Work task ▸ All pictures must be left out as you transcribe the lines from the first line of the data to the line containing "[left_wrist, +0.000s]", both included.
--- Provided records Enclosed Below ---
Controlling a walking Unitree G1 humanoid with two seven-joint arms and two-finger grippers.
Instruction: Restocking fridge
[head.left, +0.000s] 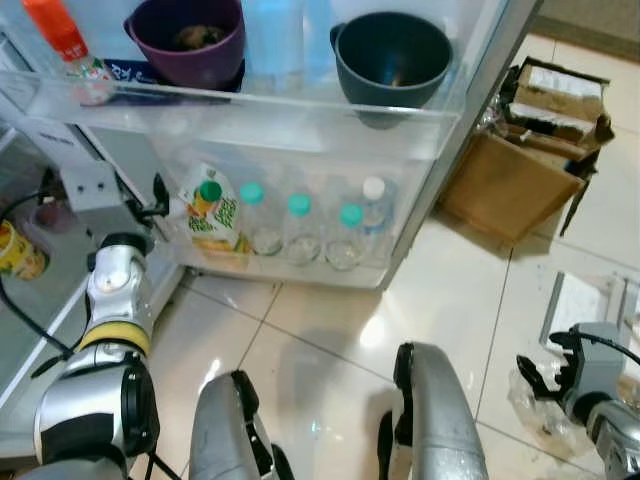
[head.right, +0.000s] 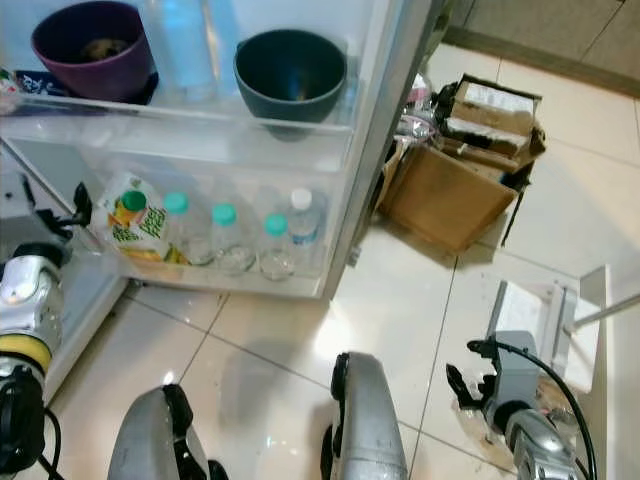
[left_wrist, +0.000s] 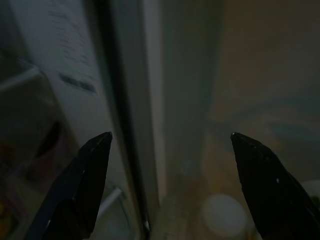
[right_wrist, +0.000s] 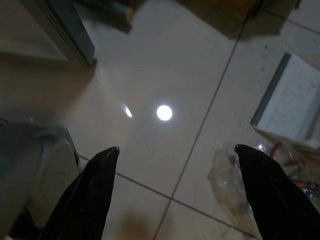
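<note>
The fridge door (head.left: 420, 210) stands open in front of me. Its lower shelf holds a juice carton with a green cap (head.left: 212, 212) and several small water bottles (head.left: 300, 228) in a row. On the upper shelf (head.left: 250, 105) sit a purple bowl (head.left: 187, 40), a dark blue-grey bowl (head.left: 392, 60) and an orange-capped bottle (head.left: 65, 45). My left gripper (left_wrist: 170, 136) is open and empty, raised beside the lower shelf's left end, one finger (head.left: 160, 192) close to the carton. My right gripper (right_wrist: 177, 148) hangs low at the right, open and empty over the tiled floor.
An open cardboard box (head.left: 520, 165) stands on the floor right of the door. A white frame (head.left: 585, 300) and crumpled clear plastic (right_wrist: 235, 185) lie near my right gripper. A yellow tin (head.left: 15, 250) sits inside the fridge at far left. My legs (head.left: 435, 420) show below.
</note>
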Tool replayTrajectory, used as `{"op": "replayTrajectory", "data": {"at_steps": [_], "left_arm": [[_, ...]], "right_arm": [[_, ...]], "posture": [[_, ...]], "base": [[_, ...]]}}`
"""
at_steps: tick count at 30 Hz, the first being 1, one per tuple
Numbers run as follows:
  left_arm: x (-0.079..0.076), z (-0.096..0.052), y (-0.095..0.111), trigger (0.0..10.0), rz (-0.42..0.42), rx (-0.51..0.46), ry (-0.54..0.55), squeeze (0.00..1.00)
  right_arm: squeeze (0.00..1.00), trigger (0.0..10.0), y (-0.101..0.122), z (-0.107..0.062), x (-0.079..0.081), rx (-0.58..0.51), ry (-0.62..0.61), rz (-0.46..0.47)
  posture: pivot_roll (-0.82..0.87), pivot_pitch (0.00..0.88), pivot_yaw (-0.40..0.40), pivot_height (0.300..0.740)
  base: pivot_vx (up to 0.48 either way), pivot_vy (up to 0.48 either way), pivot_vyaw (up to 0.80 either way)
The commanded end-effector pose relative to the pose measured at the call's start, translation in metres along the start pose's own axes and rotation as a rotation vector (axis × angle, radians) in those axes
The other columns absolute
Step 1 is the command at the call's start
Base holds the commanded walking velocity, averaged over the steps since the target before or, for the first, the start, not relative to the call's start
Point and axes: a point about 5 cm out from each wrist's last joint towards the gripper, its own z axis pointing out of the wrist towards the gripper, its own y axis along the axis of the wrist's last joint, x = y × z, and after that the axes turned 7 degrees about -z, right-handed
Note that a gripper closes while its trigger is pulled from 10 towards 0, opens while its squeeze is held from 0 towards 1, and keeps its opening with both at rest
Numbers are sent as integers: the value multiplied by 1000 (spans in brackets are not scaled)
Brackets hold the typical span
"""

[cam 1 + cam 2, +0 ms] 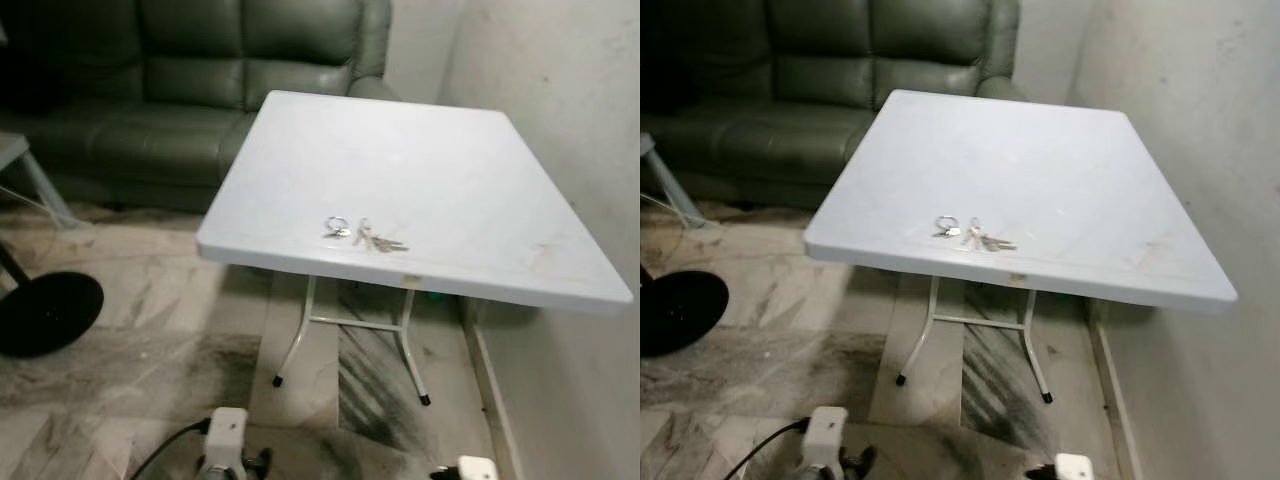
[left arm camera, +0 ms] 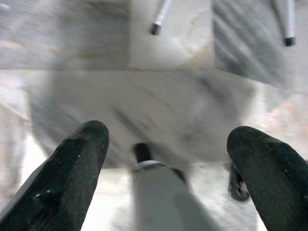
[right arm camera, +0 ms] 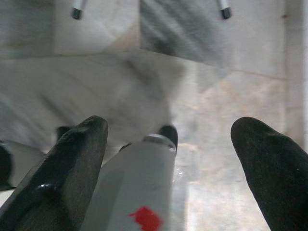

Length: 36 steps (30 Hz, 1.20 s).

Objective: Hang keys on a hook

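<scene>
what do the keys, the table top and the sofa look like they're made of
Keys: metal, going by the silvery glint on the ring and blades.
Table top: probably moulded plastic, pale, smooth, with rounded edges and a soft sheen.
Sofa: dark green leather or an imitation; glossy and creased.

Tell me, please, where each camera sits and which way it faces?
Left eye: head, looking down at white square table, silver keys, green leather sofa.
Right eye: same scene, shifted.
Left wrist: low, facing marble floor; open left gripper.
Right wrist: likewise; open right gripper.
Both wrists share the table's legs.
</scene>
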Motion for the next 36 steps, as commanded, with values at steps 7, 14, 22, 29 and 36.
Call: {"op": "replayTrajectory", "data": {"at_steps": [7,14,22,29,36], "left_arm": [[-11,2,4,10000,-7,-17,-30,0],[-12,2,4,10000,2,-15,-26,0],[-13,3,5,10000,3,-14,-24,0],[-13,3,6,10000,39,-21,-32,0],[-15,4,22,10000,5,-94,-55,0]], "right_arm": [[0,10000,-4,-3,-12,9,-35,0],[0,10000,-4,-3,-12,10,-34,1],[0,10000,-4,-3,-12,11,-33,-2],[1000,10000,-2,-2,-11,-2,-19,-30],[1000,10000,15,0,-13,-91,-9,-57]], "posture": [[-20,0,-60,740],[-21,0,-59,740],[-20,0,-59,740],[-19,0,-58,740],[-21,0,-54,740]], "base": [[0,333,0],[0,0,0],[0,0,0],[0,0,0],[0,0,0]]}}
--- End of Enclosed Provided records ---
Final answer ▸
Controlling a walking Unitree G1 humanoid with two seven-joint arms and two-finger grippers.
Instruction: Restocking fridge
[head.left, +0.000s] 
[head.right, +0.000s] 
[left_wrist, +0.000s] 

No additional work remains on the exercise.